### What is needed
Repeat the lines below exactly as written, please, from the line with "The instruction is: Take" to the line with "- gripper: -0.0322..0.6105", both lines included, and no others.

### Data to process

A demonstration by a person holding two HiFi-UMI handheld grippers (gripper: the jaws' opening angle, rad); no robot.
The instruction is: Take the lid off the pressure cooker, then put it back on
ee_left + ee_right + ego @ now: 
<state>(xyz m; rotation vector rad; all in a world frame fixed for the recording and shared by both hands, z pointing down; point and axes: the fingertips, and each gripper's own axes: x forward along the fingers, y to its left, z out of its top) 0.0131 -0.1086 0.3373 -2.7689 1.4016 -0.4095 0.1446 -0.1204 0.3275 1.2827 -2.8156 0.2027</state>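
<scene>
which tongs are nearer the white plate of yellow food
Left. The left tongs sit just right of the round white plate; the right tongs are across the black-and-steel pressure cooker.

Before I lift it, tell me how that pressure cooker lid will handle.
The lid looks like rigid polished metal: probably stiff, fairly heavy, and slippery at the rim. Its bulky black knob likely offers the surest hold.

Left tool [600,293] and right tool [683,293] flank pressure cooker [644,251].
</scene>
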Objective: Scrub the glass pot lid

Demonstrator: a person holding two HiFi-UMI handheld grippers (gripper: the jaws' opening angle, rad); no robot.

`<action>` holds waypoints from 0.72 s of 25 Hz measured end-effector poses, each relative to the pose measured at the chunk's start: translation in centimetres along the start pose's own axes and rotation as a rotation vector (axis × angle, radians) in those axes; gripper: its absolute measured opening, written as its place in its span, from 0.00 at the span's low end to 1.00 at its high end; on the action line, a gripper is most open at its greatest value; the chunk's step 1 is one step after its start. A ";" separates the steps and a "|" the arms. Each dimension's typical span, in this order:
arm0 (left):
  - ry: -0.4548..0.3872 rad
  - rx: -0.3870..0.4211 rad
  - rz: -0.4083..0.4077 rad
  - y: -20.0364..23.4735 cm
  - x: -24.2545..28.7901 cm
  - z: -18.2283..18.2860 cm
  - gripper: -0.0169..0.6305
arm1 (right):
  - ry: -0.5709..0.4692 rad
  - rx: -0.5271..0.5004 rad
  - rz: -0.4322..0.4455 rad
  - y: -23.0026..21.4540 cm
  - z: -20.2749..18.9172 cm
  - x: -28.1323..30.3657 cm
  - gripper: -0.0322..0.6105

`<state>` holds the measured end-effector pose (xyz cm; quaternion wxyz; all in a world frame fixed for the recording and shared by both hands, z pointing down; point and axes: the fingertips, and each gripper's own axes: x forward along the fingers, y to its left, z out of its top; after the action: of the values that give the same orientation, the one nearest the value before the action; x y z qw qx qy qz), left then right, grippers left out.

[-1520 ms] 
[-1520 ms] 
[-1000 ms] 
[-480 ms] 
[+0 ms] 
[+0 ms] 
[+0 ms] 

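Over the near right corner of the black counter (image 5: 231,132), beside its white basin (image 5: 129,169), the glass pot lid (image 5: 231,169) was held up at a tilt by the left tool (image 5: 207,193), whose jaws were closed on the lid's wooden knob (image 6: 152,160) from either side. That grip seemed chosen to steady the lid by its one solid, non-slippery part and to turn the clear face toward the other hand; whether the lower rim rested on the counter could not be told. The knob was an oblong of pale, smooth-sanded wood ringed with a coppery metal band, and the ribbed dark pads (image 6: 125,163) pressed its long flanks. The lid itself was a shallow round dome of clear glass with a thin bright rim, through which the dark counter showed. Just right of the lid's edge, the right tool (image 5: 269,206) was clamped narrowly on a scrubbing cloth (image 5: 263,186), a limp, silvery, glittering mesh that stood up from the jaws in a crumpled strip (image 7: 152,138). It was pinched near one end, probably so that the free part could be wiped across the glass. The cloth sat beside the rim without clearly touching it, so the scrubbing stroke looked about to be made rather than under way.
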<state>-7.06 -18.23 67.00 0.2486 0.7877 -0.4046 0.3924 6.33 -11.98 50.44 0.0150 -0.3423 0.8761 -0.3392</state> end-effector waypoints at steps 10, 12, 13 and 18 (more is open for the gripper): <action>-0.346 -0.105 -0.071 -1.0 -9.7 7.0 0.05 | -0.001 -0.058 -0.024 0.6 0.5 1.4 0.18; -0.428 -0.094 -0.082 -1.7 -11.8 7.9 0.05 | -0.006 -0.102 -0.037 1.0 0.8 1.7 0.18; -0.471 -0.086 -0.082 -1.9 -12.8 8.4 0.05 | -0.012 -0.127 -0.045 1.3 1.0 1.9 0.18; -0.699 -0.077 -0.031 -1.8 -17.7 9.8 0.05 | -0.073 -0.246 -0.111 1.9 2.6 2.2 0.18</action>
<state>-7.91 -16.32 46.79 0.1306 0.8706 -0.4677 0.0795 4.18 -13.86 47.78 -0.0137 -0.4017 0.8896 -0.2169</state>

### Solved exercise
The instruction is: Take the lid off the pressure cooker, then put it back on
ee_left + ee_right + ego @ now: 
<state>(xyz m; rotation vector rad; all in a world frame fixed for the recording and shared by both hands, z pointing down; point and axes: the fingertips, and each gripper's own axes: x forward along the fingers, y to its left, z out of its top) 0.0131 -0.1086 0.3373 -2.7689 1.4016 -0.4095 0.1446 -0.1204 0.3275 1.2827 -2.8156 0.2027</state>
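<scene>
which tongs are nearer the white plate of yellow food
Left. The left tongs sit just right of the round white plate; the right tongs are across the black-and-steel pressure cooker.

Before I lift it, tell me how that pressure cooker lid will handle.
The lid looks like rigid polished metal: probably stiff, fairly heavy, and slippery at the rim. Its bulky black knob likely offers the surest hold.

Left tool [600,293] and right tool [683,293] flank pressure cooker [644,251].
</scene>
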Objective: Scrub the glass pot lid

Demonstrator: a person holding two HiFi-UMI handheld grippers (gripper: the jaws' opening angle, rad); no robot.

`<action>` holds waypoints from 0.72 s of 25 Hz measured end-effector poses, each relative to the pose measured at the chunk's start: translation in centimetres along the start pose's own axes and rotation as a rotation vector (axis × angle, radians) in those axes; gripper: its absolute measured opening, written as its place in its span, from 0.00 at the span's low end to 1.00 at its high end; on the action line, a gripper is most open at its greatest value; the chunk's step 1 is one step after its start. A ";" separates the steps and a "|" the arms. Each dimension's typical span, in this order:
arm0 (left):
  - ry: -0.4548..0.3872 rad
  - rx: -0.3870..0.4211 rad
  - rz: -0.4083..0.4077 rad
  - y: -20.0364..23.4735 cm
  - x: -24.2545..28.7901 cm
  - z: -18.2283..18.2860 cm
  - gripper: -0.0169..0.6305
arm1 (right):
  - ry: -0.5709..0.4692 rad
  - rx: -0.5271..0.5004 rad
  - rz: -0.4322..0.4455 rad
  - y: -23.0026..21.4540 cm
  - z: -20.2749..18.9172 cm
  - x: -28.1323..30.3657 cm
  - gripper: -0.0322..0.6105

There is nothing else to the answer.